ZFS Replication to S3-Based or OpenStack Object Storage?

Reference: Z3 ZFS to Amazon S3 Backup Tool GitHub - presslabs/z3: Backup your ZFS snapshots to S3.
Reference: Swift OpenStack Object Storage Swift

Has anyone had any experience with using either of these remote storage backends to back up a ZFS dataset?

I’m assuming that with Swift I’d need to use rclone, and wouldn’t have the benefits of ZFS snapshots, but I’m not sure.

The Z3 tool seems like it would let me use an Amazon S3-compatible service as a replication target directly, but I’d love to hear from anyone who’s actually used it before I start tinkering, as I’d need to buy some S3-compatible storage to test with.

Either of these seem like an interesting option, as remote storage providers directly supporting zfs send seem to be few and far between, and priced quite high relative to non-zfs send-capable storages. (rsync.net offers zfs send-enabled storage, but requires a minimum order of 5 TB of space, which is more than I need and also at least 60 USD a month, which is cost-prohibitive).

1 Like

No direct experience.

The biggest thing I’d warn you about is that you’re not using S3 like a remote pool, you’re using S3 like a tape drive: you have to first save a full, then save incrementals. And if you restore, you similarly will need to already have a snapshot which matches the “early” snapshot on an incremental you stored in S3; if you don’t, you’ll need to begin with a full and then patch by downloading all the following incrementals one-by-one-by-one. (Z3 might automate a lot of that for you, but it’s still what you end up needing to do.)

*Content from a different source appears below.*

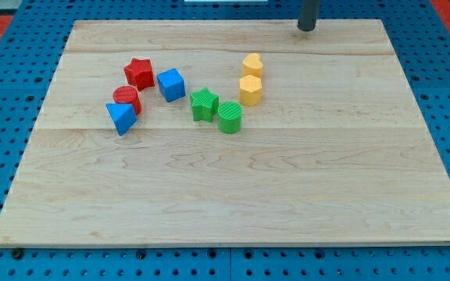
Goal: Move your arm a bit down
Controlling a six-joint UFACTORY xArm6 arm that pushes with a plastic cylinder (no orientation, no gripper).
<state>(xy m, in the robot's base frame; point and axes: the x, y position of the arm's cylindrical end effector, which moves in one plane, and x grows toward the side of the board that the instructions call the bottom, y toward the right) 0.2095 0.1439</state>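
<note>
Resting at the far edge of the worktop (233,195), my tip (307,29) is a bare rod with no jaws and holds nothing. It stands well apart from all blocks, nearest the two yellow blocks (252,64) (250,90). Left of those lie the green star (204,104), green cylinder (230,118), blue cube (171,84), red star (139,72), red cylinder (126,98) and blue triangle (120,118).

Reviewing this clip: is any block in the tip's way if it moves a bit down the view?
Nothing visible. My tip sits at the board's top edge, and the nearest blocks, the two yellow ones, lie lower and to its left.
</note>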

This can make it pretty nerve-wracking doing a full restore, since… how often are you DOING a full restore? If I’m backing up a 1PiB pool to another pool with 1PiB of space, I only ever need to do a single full backup; after that, I can do incrementals for a decade and have no issues restoring, because I never “lose the full they’re based on.”

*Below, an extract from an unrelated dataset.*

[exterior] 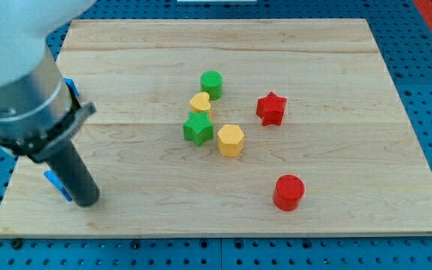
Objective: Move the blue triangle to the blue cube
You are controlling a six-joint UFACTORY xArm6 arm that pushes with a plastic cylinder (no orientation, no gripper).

Doing tape-drive style storage like z3 does, you need to do regular full backups, because restoring means beginning with a full and then going one-by-one-by-one through incrementals which are all utterly useless without the full they’re based on.

You probably won’t want to download a full from S3 and then download and apply 3,650 daily incrementals one-by-one in order to do a full restore, but that’s what you’ll have to do if it’s been ten years since your last full. How many incrementals is too many? There’s no one single answer, but it’s going to suck even running through ONE years’ worth of incrementals after a full. But it also sucks to grovel over that entire petabyte on your storage (producing a ton of storage load on your source) AND flinging that entire petabyte across the internet to S3, even if you’re “only” doing it once a month… which could still mean needing a full plus thirty separate daily incrementals, depending on what part of the cycle you’re on when you have a major breakage at the source.

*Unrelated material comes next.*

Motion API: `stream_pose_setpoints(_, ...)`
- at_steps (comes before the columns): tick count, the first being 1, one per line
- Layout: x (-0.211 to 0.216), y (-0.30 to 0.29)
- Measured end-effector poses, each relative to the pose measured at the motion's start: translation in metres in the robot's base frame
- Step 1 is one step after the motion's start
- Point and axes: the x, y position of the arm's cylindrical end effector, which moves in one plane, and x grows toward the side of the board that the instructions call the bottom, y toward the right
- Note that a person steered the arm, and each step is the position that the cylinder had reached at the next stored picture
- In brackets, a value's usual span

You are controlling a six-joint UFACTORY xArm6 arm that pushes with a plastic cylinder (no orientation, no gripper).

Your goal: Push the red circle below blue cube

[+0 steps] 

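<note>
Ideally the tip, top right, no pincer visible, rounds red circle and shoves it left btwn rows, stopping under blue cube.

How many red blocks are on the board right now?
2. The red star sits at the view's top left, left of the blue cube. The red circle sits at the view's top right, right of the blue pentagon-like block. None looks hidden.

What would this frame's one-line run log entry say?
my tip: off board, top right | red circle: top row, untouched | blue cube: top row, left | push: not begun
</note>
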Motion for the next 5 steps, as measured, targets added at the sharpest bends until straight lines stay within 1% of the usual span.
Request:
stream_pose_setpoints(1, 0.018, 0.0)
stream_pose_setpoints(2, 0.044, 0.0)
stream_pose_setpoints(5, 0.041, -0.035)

If you have a much smaller workload, a lot of this stuff becomes a lot easier to deal with, obviously. But I’m not real happy about having to do regular full backups of even a single TiB, personally, when the actual data is only changing by a few GiB per day.

3 Likes

Thanks for putting all this together. I’ve got no experience with object storage (S3 or otherwise at all), so I really had no idea what I’d be getting myself in for if I went this route. I was flailing a bit. This is a great summary; the comparison to tape storage is really useful. I don’t even have 2 TB of data yet, but I also haven’t enabled local snapshots, so planning for 3-5 TB of data seems reasonable, since I don’t do video or audio editing.

Honestly, S3-based ZFS replication sounds like way more trouble than it’s worth (for me) just to be able to use snapshots/replication. All the reasons you cite for not wanting to use it really resonate with me. That, and as a newbie, that many caveats and cautions equals an exciting new universe of ways to screw up when trying to back up my critical data. :wink:

Replication is still my ideal solution, but $60 USD/monthly to get a zfs send-enabled rsync.net account just isn’t feasible. I’m looking at Storj now; TrueNAS has a promotion with them for 5 TB/$150 yearly. I know there are other object storage-based options, and I’m looking at them as well, but I’m strongly inclined to go for a solution that (appears to be) tightly integrated with TrueNAS itself. I need to do some more research.

My end goal is to wind up with a reliable, encrypted cloud backup that gets along really well with TrueNAS so I can start decommissioning Code42 Crashplan, which I’m deploying across various housemates’ laptops and desktops and phones and ideally end up saving some money. It’s been very reliable, but restoring from it is a complete pain, it’s stupidly expensive for what it does.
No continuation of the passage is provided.